Brain activity was measured after an intravenous injection of 50 mCi of [15O]H2O in 5–7 ml of saline. Twenty seconds after injection, a 60-second emission scan was acquired and reconstructed to approximately 10 mm full width at half maximum to create a map that is highly proportional to CBF (25). In subsequent sections we will follow the convention of referring to these data as regional CBF.

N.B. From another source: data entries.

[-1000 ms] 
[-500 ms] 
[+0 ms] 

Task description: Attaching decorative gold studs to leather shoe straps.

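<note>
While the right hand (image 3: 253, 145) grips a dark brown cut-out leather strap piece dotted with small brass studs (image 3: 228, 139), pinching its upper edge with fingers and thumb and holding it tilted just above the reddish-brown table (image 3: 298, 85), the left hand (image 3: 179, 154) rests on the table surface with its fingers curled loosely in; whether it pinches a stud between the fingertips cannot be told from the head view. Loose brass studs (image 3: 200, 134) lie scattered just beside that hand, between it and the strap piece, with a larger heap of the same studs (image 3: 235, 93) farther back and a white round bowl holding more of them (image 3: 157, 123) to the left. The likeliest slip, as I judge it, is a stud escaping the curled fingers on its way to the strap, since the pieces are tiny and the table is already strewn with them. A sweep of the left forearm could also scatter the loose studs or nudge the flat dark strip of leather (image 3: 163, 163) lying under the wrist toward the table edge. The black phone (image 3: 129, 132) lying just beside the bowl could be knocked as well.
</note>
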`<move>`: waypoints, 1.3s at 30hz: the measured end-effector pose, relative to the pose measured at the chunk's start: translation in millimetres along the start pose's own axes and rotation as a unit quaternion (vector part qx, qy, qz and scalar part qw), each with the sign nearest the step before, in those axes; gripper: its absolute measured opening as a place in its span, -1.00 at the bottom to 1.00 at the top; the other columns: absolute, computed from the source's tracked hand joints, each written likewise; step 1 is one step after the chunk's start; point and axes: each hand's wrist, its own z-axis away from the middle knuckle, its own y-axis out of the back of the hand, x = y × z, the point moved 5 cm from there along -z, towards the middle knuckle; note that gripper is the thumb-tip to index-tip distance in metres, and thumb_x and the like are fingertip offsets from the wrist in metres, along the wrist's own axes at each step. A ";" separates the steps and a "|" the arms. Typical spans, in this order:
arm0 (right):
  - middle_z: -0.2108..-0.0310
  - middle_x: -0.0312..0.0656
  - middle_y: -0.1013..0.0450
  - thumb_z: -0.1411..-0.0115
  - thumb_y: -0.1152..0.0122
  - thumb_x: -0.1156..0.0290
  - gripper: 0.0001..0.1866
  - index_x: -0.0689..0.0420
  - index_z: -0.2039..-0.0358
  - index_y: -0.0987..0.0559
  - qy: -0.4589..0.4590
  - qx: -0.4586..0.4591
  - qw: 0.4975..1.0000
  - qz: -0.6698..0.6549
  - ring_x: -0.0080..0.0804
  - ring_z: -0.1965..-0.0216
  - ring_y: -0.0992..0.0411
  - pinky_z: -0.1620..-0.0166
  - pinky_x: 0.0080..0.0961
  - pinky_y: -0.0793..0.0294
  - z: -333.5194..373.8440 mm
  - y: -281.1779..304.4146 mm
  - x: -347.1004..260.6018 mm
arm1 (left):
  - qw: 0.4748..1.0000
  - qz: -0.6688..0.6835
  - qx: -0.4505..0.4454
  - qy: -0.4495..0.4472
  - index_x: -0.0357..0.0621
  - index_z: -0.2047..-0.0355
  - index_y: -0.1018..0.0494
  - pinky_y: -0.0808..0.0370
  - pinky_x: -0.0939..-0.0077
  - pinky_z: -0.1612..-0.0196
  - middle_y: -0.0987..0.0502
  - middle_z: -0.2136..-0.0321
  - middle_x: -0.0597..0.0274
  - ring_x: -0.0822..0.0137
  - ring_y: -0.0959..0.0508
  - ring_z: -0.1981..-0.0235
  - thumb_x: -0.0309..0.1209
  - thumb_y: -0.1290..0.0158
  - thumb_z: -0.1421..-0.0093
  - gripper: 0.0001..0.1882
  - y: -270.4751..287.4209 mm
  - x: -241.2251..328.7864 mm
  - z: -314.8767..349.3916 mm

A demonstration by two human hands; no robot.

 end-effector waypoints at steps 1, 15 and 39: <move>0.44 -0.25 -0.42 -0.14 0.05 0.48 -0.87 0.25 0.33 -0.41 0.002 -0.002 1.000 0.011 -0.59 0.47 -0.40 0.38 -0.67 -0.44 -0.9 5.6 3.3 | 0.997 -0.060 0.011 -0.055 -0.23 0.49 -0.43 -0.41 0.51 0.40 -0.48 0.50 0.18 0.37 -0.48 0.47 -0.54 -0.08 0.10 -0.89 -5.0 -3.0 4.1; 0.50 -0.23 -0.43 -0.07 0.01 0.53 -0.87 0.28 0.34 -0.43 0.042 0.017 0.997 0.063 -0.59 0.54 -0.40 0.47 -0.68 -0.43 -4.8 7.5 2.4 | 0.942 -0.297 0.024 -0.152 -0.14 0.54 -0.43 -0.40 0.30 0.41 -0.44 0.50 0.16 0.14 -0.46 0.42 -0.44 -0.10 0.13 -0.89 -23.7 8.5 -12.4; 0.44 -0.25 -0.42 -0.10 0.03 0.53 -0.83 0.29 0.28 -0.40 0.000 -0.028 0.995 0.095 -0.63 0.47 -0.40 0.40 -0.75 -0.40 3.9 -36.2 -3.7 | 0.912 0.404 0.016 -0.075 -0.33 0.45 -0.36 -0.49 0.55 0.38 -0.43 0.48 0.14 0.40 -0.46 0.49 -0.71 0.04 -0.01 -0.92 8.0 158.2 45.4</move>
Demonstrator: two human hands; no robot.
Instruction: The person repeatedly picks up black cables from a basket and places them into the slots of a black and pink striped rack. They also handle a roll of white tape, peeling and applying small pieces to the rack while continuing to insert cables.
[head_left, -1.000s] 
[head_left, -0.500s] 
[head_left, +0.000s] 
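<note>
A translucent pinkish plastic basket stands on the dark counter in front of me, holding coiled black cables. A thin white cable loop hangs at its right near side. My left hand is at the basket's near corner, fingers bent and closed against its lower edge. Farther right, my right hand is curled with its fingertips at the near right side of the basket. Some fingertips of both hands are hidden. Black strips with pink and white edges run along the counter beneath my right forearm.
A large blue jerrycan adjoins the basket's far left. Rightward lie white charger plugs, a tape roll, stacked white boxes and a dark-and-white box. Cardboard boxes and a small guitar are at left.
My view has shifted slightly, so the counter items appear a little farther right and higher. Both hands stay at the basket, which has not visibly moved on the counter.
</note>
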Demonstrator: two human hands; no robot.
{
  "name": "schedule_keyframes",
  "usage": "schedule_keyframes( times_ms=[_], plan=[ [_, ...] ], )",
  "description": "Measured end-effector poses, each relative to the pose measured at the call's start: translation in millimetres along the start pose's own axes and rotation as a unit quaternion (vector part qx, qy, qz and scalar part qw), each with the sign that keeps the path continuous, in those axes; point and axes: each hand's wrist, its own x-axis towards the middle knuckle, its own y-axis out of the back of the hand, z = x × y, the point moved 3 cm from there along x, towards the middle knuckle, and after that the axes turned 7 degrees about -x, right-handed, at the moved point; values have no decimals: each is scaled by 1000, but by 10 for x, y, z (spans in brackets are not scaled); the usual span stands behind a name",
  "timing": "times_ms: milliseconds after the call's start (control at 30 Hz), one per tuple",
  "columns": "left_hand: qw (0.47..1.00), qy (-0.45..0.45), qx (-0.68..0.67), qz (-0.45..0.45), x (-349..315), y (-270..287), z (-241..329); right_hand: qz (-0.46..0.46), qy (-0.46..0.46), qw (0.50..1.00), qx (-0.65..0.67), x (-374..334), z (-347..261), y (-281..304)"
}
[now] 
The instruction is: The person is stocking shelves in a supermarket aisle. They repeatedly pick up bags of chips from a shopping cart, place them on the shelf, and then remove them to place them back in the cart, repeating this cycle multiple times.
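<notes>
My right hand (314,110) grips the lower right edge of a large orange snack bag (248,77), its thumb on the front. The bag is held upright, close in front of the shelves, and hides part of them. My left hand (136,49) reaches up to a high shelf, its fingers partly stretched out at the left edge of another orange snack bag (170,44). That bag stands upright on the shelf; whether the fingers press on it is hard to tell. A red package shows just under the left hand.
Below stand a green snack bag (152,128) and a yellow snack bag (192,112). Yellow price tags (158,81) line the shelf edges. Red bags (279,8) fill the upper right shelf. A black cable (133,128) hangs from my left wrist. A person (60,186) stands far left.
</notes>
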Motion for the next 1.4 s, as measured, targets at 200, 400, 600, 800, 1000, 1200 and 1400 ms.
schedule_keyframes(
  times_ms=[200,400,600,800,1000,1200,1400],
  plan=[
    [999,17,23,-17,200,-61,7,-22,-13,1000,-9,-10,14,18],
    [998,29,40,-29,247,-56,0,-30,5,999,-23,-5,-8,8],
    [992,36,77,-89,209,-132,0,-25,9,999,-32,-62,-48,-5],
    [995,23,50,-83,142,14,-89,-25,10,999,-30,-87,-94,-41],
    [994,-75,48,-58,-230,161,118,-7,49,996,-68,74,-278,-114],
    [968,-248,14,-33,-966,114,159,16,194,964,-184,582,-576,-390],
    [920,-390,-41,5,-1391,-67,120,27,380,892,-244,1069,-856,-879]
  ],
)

The Stroop task was programmed by using PsyScope (26) on a Macintosh IIci computer. Subjects began the task 40 seconds before injection and continued for 3 minutes. Each trial began with a central fixation cross for 500 msec that was followed by the stimulus (a colored word) for 1250 msec. Subjects' responses were registered by using a voice-activated relay and timing device with millisecond accuracy. Responses were also tape recorded to measure accuracy. In the two previous PET studies of single-trial Stroop performance that included color-congruent stimuli, these stimuli comprised an entire block of trials (9, 10). In discussing these studies, Taylor et al. (13) pointed out that when subjects are presented with a block of color-congruent trials they may change strategy and read the word rather than name the color. To control for this, we mixed neutral stimuli in with the color-congruent and color-incongruent stimuli. Facilitation blocks consisted of trials in which 50% of the stimuli were color-congruent (e.g., the word RED printed in red), and 50% were neutral (e.g., the word DOG printed in red). Interference blocks consisted of trials in which 50% of the stimuli were color-incongruent (e.g., the word RED printed in green), and 50% were neutral. Neutral blocks consisted of animal name words that were printed in color. Stimuli in all blocks were presented in random order. Subjects were instructed to fixate on the center of the monitor and ignore the words while naming their colors as quickly and accurately as possible. Subjects performed each of the three experimental conditions three times. The order was counterbalanced across subjects. While in the PET scanner, but before the first regional CBF scan, subjects received one practice block of the condition that they had been randomized to receive first during the PET study.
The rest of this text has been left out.